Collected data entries

- Opening Delimiter -

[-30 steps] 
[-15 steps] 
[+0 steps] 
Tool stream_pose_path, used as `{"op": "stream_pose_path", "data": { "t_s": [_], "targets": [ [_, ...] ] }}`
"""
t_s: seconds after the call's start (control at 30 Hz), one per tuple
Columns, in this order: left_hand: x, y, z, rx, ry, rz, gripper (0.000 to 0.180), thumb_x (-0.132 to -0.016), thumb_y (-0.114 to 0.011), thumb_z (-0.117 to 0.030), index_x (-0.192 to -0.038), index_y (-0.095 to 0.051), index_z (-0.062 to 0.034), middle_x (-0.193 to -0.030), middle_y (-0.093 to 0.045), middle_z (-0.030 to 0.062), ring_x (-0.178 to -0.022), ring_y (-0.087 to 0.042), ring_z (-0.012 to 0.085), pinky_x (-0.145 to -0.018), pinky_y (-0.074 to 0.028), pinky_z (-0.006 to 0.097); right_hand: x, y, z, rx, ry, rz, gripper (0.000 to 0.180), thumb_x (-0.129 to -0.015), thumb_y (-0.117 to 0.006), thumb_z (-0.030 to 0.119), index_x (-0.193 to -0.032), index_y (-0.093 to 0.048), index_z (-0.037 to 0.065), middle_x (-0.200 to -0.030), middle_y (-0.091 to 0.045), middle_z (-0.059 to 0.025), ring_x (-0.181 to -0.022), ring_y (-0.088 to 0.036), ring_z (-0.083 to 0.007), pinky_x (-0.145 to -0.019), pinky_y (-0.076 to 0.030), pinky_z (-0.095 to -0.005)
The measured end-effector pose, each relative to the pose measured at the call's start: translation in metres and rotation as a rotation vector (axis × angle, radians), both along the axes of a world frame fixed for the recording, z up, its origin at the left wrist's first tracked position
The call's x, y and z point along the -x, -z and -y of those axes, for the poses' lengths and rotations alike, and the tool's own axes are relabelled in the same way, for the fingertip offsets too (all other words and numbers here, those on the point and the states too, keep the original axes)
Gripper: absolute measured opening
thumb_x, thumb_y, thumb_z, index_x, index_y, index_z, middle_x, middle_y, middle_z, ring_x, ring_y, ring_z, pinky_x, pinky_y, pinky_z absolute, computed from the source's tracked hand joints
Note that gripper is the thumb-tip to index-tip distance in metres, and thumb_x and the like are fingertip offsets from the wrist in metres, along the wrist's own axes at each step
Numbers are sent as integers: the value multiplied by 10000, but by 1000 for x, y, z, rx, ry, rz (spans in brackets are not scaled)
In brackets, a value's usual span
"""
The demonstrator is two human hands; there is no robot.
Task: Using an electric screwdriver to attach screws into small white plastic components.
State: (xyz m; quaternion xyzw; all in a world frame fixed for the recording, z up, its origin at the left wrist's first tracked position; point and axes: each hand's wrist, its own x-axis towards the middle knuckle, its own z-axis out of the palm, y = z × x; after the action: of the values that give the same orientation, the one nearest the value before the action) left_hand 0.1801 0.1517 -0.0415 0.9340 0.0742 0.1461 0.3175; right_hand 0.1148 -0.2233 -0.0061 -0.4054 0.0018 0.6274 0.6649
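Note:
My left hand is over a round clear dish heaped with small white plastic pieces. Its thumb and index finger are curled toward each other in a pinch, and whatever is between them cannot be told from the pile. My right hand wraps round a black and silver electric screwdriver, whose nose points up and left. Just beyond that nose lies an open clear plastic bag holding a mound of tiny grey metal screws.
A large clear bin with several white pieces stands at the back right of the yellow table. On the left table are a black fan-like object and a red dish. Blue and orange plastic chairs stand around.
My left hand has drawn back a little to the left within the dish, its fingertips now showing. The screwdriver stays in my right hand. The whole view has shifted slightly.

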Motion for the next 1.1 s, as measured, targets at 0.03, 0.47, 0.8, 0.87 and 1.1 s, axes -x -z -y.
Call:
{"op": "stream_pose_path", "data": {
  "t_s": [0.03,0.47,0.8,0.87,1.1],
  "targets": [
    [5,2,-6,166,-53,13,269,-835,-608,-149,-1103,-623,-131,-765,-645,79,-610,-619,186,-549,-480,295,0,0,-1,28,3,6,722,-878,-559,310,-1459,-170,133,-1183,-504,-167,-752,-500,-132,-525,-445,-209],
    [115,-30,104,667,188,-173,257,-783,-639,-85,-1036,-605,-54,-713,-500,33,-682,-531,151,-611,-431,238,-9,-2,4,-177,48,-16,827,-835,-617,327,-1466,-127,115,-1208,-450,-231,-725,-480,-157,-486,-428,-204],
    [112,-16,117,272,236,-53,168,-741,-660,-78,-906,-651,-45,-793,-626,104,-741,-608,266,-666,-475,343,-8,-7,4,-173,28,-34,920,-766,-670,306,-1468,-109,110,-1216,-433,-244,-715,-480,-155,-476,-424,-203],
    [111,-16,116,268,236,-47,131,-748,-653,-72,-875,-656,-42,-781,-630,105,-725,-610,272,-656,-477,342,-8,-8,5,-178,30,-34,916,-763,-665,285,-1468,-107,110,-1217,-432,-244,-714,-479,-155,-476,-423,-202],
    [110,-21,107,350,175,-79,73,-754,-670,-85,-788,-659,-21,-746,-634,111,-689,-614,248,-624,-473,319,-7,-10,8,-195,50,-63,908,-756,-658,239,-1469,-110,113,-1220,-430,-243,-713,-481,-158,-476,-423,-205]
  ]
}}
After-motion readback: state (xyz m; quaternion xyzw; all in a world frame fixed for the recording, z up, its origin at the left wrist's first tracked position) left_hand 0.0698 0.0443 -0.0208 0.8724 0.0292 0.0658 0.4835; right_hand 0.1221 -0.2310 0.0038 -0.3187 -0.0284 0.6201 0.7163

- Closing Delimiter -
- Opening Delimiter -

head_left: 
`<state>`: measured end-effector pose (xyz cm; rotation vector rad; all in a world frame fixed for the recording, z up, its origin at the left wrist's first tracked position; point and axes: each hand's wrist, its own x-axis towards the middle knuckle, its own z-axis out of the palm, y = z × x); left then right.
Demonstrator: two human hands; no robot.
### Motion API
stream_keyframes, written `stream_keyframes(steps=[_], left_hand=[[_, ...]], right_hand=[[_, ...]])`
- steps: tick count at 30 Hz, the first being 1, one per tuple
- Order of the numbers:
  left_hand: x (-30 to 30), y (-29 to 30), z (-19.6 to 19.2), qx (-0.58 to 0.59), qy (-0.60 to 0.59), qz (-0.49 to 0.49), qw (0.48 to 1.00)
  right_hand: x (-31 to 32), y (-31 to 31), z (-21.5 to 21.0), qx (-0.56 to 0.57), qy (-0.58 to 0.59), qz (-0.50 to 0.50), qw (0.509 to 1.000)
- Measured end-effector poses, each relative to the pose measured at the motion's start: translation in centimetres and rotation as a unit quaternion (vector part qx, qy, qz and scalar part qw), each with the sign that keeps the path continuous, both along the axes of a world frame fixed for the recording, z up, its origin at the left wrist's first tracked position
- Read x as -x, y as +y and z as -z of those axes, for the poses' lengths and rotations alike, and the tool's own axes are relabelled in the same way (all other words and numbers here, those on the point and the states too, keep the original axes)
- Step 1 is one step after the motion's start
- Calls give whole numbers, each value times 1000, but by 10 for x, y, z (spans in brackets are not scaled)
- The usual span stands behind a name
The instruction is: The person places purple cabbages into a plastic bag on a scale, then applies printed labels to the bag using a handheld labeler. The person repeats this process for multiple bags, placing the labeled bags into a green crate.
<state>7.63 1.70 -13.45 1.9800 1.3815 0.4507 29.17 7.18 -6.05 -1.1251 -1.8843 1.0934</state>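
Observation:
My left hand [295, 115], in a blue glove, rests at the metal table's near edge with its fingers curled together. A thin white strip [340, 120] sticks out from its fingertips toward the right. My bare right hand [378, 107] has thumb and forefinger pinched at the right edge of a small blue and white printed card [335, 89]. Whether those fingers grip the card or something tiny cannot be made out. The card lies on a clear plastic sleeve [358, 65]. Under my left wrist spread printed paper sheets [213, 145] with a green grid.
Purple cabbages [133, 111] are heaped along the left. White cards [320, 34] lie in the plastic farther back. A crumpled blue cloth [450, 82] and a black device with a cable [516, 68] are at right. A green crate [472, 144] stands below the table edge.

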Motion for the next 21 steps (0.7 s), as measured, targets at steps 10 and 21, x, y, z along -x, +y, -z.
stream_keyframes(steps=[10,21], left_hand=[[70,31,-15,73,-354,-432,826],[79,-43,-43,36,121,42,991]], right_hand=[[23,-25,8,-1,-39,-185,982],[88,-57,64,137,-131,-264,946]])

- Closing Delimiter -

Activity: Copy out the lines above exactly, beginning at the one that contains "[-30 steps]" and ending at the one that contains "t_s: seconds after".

Task output:
[-30 steps] 
[-15 steps] 
[+0 steps] 
Tool stream_pose_path, used as `{"op": "stream_pose_path", "data": { "t_s": [_], "targets": [ [_, ...] ] }}`
"""
t_s: seconds after the call's start (control at 30 Hz), one per tuple

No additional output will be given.